La Romareda sin alma sobrecoge. Me quedé en el centro del campo y ausculté las gradas, imaginándolas horas después. Estábamos a un solo partido del ascenso, pero teníamos que ganar, además al Huesca, y ya se sabe que este tipo de encuentros de pasiones vecinales se juegan en otra dimensión. Regresé al hotel, comimos sin mucha conversación alrededor de la mesa y les di la charla técnica. Focalicé casi todo en mí, en mi ilusión, ahora sí, en mi juventud, y le expliqué que este deporte todos somos niños y que, en momentos como ese, deberíamos jugar con libertad, sin ataduras, sabiendo que Zaragoza estaba pendiente de nosotros y que iba a estar a nuestro lado como el padre conduce al hijo en sus primeros pasos en al vida. El público nos transmitiría fortaleza en el encuentro y había que gestionar ese factor para sentirnos arropados, no como una sobrecarga mental.

 

De regreso al campo, miles de seguidores nos acompañaron por las calles sin que el autobús apenas pudiera avanzar con ligereza.
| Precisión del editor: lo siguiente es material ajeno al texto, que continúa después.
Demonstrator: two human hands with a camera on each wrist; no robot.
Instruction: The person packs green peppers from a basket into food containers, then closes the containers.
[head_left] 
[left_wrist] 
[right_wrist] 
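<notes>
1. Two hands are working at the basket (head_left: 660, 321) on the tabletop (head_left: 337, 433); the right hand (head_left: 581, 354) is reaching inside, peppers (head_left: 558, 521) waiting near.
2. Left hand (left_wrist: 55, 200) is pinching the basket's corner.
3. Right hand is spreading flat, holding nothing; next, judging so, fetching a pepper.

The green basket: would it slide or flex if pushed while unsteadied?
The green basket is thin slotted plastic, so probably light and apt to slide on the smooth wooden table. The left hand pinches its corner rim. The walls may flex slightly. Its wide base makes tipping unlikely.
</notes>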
Todo transcurrió rápido y antes de darnos cuenta, los dos equipos estaban sobre el césped bajo una lluvia torrencial. La Romareda rugía como nunca y entre el bullicio, ls cánticos, los tifos y una optimismo desenfrenado, pude disntinguir a mi familia y a Alberto, Pablo, Néstor e Iván, mis amigos. Les hice un gesto de complicidad y la pelota echó a rodar. El Huesca, que no se jugaba nada, nos acosó durante la primera media hora, y dispuso de ocasiones para adelantarse, muy claras. Chimy Ávila y Cucho Hernández tenían apetito, y Melero obligó Cristian a una intervención prodigiosa. Noté que mi estómago era un nudo aunque me negué a dar la menor señal de nerviosismo. Y ya entrada la segunda parte, sin oportunidades y en medio de una batalla equilibrada, el gol de Javi Ros. Creía que el cielo se había partido en dos cuando marcó. Zapater, Febas, Borja Iglesias…. Todos acudieron en busca de Ros con el el gesto desencajado de felicidad, con La Romareda derrumbándose sobre sus héroes. Habíamos vuelto a Primera. Lágrimas, gritos, abrazos, celebraciones colectivas e individuales… Champán bajo la lluvia.

 

Al apagarse las luces del estadio, volví de nuevo solo al terreno de juego. Paseé respirando profundo y satisfecho. Se me acercó un recogepelotas que se había quedado rezagado y me dijo: «Oye chaval, me puedes acercar ese balón». Lo reconocí: era yo hace diez años.